D'après Le Figaro, le directeur général de l'Agence mondiale antidopage (AMA), Olivier Niggli, a déclaré que l'AMA est « vigilante » et va renforcer le suivi des athlètes russes d'ici les prochains Jeux olympiques de Los Angeles en 2028, après leur réintégration début juillet par le Comité international olympique (CIO). Plus de quatre ans après l'invasion russe de l'Ukraine, le CIO a levé une partie des restrictions imposées aux sportifs russes, qui pourront viser les JO 2028, même dans les sports d'équipe.

« On n'est pas naïf » et « on va être vigilants parce que les autres athlètes vont vouloir être rassurés », a déclaré mercredi le directeur général de l'AMA, Olivier Niggli, lors d'un entretien à Montréal, où est basée l'organisation. Comme l'a demandé le CIO, « on va renforcer ce dispositif (...), un certain nombre de tests devraient être effectués en amont sur les athlètes internationaux susceptibles d'aller aux Jeux » par « une autre entité que l'agence nationale russe », a-t-il ajouté.

Ce qu'il faut retenir

  • L'Agence mondiale antidopage (AMA) est « vigilante » après la réintégration des athlètes russes par le CIO.
  • Les sportifs russes pourront viser les JO 2028, même dans les sports d'équipe.
  • L'AMA va renforcer le suivi des athlètes russes d'ici les prochains Jeux olympiques de Los Angeles en 2028.

Contexte

Le dopage institutionnalisé en Russie a culminé lors des Jeux olympiques d'hiver de Sotchi en 2014 et reste le plus retentissant scandale auquel l'AMA a dû faire face depuis sa création en 1999, dans la foulée de l'affaire Festina qui avait entaché le cyclisme.
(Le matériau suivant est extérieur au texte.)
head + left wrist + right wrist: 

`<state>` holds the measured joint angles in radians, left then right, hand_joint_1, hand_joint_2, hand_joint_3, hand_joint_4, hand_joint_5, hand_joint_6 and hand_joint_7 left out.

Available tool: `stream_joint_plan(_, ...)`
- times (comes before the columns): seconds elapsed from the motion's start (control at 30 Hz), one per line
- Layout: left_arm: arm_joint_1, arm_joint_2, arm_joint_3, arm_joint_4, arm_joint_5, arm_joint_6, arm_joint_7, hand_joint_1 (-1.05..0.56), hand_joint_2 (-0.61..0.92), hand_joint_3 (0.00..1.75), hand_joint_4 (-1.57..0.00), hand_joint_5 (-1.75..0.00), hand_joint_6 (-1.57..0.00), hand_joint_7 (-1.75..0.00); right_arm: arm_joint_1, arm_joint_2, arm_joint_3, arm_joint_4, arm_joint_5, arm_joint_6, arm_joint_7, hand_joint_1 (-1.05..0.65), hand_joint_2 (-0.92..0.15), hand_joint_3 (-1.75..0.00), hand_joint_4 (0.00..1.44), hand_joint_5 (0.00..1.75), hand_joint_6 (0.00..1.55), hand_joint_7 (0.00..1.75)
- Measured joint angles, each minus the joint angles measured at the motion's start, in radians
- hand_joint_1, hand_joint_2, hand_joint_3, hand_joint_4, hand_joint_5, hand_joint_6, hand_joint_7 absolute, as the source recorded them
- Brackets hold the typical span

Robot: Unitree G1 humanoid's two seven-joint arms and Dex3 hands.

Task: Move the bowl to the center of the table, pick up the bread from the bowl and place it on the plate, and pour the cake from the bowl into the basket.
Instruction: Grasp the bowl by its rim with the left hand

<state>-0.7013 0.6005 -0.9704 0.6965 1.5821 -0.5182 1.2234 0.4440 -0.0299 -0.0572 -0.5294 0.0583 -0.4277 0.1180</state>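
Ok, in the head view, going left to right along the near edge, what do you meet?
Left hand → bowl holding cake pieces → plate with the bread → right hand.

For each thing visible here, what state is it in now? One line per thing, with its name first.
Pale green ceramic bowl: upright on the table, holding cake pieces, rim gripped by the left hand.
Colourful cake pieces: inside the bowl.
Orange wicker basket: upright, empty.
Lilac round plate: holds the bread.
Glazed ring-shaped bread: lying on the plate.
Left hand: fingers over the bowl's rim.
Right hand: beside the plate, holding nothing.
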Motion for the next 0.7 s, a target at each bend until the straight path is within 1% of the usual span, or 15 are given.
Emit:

Cette tricherie orchestrée au plus haut niveau de l'État a valu à la Russie d'être privée de son drapeau, de son hymne et de ses symboles officiels aux Jeux de Tokyo, en 2021, puis aux Jeux d'hiver de Pékin l'année suivante, par une décision du Tribunal arbitral du sport (TAS).

Les prochaines étapes

L'agence antidopage russe (Rusada) est toujours suspendue jusqu'à nouvel ordre par l'AMA. Lever cette suspension nécessitera un « audit, en personne, à Moscou », qui n'a « pas été possible » jusqu'ici en raison de « la situation politique et de la guerre » en Ukraine, a expliqué à l'AFP le président de l'AMA, Witold Banka.

Et maintenant ?

À deux ans des JO de Los Angeles, M. Banka assure que ces mauvaises relations ne mineront pas l’antidopage lors de la compétition. « Il n’y a pas de menace sur les Jeux (...). Nous avons une très bonne relation avec le comité d’organisation », a-t-il assuré. « Il n’y a pas de place pour la politisation de l’antidopage ».

La proposition de l'AMA de renforcer l’indépendance des tests lors des grandes compétitions et d'instaurer un cadre clair excluant les agences nationales antidopage du processus a été vertement critiquée en juin par l’agence antidopage américaine (Usada), avec qui l’AMA est à couteaux tirés.